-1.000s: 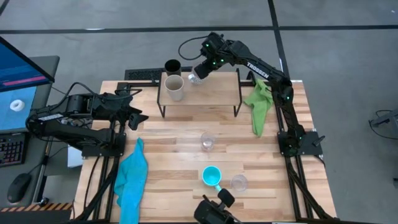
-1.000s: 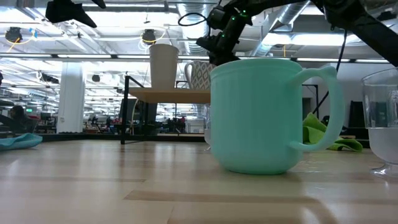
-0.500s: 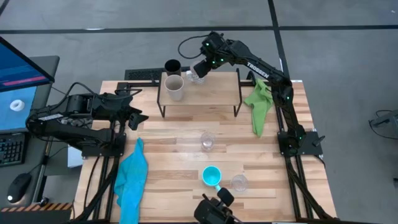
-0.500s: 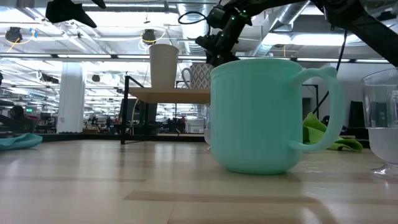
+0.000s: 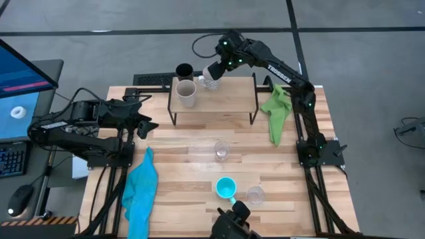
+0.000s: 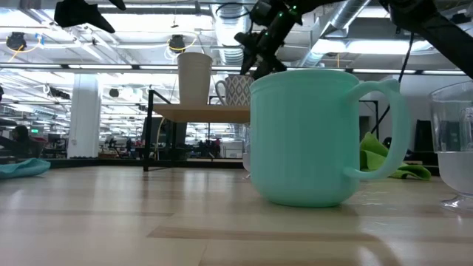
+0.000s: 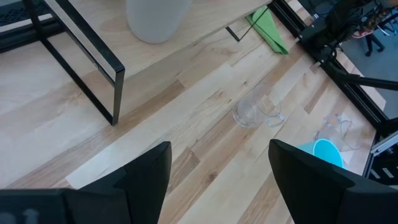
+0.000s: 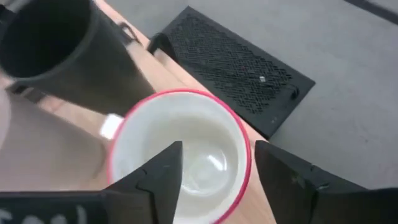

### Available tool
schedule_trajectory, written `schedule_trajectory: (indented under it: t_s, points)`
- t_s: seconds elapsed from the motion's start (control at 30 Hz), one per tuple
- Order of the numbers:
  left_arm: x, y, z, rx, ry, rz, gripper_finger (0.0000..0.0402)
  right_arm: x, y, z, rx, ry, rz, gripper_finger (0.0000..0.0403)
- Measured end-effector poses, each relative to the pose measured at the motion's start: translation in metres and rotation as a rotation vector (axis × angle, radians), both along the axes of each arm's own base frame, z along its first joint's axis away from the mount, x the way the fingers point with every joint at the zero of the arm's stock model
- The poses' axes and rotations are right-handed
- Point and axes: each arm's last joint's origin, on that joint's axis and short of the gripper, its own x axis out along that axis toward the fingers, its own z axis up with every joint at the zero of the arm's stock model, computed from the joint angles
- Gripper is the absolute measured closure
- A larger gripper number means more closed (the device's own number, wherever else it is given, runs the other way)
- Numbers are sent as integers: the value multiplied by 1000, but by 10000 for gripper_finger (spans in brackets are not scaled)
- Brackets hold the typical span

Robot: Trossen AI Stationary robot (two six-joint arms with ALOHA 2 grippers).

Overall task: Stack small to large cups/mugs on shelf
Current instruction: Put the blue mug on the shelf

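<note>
The shelf (image 5: 222,99) stands at the table's far middle. On it are a beige-grey cup (image 5: 186,93), a black tumbler (image 5: 184,70) at its far left corner, and a white handled mug (image 5: 209,83) standing upright on its base at the far edge. My right gripper (image 5: 216,68) hovers open just above the mug (image 8: 180,155); one finger (image 8: 163,174) is over its inside and the other (image 8: 292,180) outside its rim. A cyan mug (image 5: 226,188) and two clear glasses (image 5: 221,151) (image 5: 255,195) stand on the table. My left gripper (image 5: 143,118) waits open at the table's left.
A green cloth (image 5: 275,109) lies right of the shelf and a blue cloth (image 5: 141,189) at the near left. In the low view the cyan mug (image 6: 310,137) fills the foreground. A black grille (image 8: 236,68) lies on the floor beyond the far edge.
My right gripper has opened and let go of the white mug, then risen a little above it. The mug has stayed upright on the shelf's far edge.
</note>
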Motion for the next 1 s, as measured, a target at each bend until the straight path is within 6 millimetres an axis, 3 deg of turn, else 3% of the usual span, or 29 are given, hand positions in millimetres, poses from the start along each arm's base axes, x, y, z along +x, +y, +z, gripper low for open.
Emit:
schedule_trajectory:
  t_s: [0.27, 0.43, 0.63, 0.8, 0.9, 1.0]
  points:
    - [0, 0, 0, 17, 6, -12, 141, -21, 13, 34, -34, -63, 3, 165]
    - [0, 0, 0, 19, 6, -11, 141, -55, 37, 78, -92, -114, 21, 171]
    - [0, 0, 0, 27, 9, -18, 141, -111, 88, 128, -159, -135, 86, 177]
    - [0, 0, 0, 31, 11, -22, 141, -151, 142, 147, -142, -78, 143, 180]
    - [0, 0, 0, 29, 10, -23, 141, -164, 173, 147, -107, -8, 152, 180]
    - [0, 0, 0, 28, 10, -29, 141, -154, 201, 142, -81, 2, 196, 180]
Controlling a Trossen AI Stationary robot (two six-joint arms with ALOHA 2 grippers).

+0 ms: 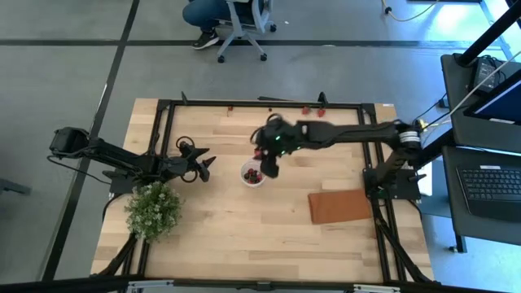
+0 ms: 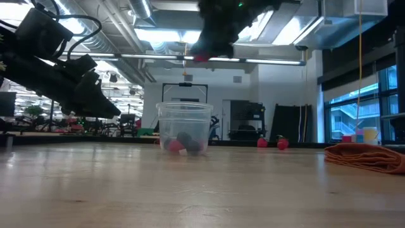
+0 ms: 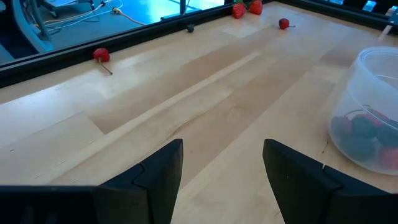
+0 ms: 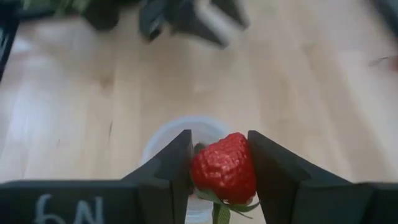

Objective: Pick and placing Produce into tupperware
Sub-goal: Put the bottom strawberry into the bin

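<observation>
With several pieces already lying in the tupperware (image 1: pixel 253 175) at frame centre, the right gripper (image 4: pixel 219 171) is hovering above it, clamped on a strawberry (image 4: pixel 224 167), while the left gripper (image 3: pixel 222 168) is waiting at left, jaws apart, and more produce (image 1: pixel 313 110) is sitting along the table's top edge.

Right gripper (image 4: pixel 219 177), clamped on a strawberry (image 4: pixel 224 167), hangs above the tupperware (image 1: pixel 253 175); open air between them, cup mouth unobstructed; left gripper (image 1: pixel 203 165) stands beside the cup, fingers spread, bare table (image 3: pixel 205 93) ahead of it; bush (image 1: pixel 153 209) behind; mat (image 1: pixel 340 206) well apart.

Translucent plastic tupperware (image 2: pixel 184 126), wooden table (image 1: pixel 244 228)
</observation>
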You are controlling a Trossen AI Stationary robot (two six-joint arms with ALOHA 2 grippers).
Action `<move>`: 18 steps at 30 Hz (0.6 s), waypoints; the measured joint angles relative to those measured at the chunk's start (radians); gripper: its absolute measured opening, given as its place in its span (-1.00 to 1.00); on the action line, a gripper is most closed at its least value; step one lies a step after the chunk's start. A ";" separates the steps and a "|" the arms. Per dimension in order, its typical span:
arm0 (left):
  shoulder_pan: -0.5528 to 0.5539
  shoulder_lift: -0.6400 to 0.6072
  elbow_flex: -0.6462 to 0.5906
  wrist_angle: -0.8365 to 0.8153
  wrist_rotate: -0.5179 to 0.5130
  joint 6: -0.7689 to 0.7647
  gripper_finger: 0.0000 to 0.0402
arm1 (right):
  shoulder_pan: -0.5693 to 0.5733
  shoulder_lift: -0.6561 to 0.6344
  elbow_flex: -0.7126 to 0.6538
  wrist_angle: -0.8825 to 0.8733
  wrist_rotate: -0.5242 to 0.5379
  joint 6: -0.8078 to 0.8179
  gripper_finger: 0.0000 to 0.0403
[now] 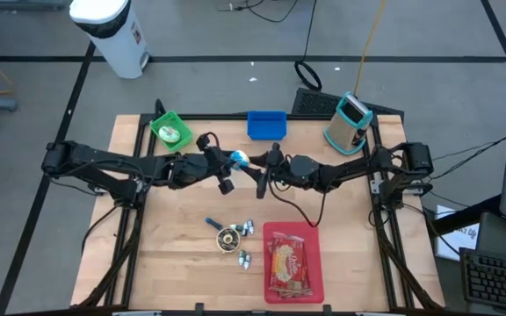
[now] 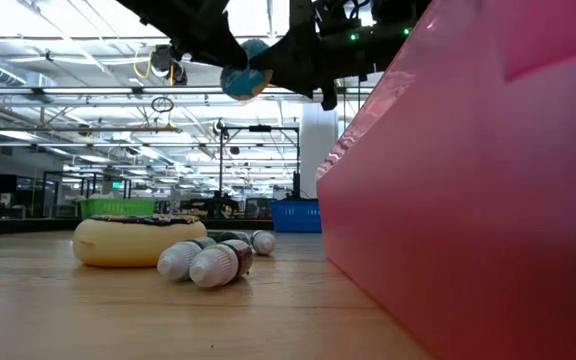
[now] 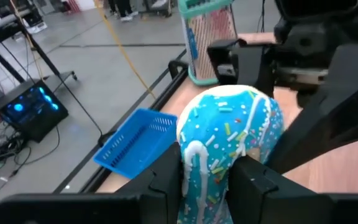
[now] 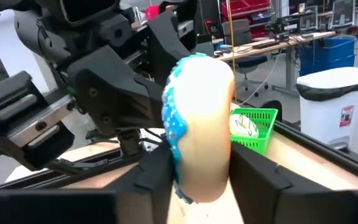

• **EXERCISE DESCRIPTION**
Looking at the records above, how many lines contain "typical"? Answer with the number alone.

• **SOLUTION FOR THIS TASK**
2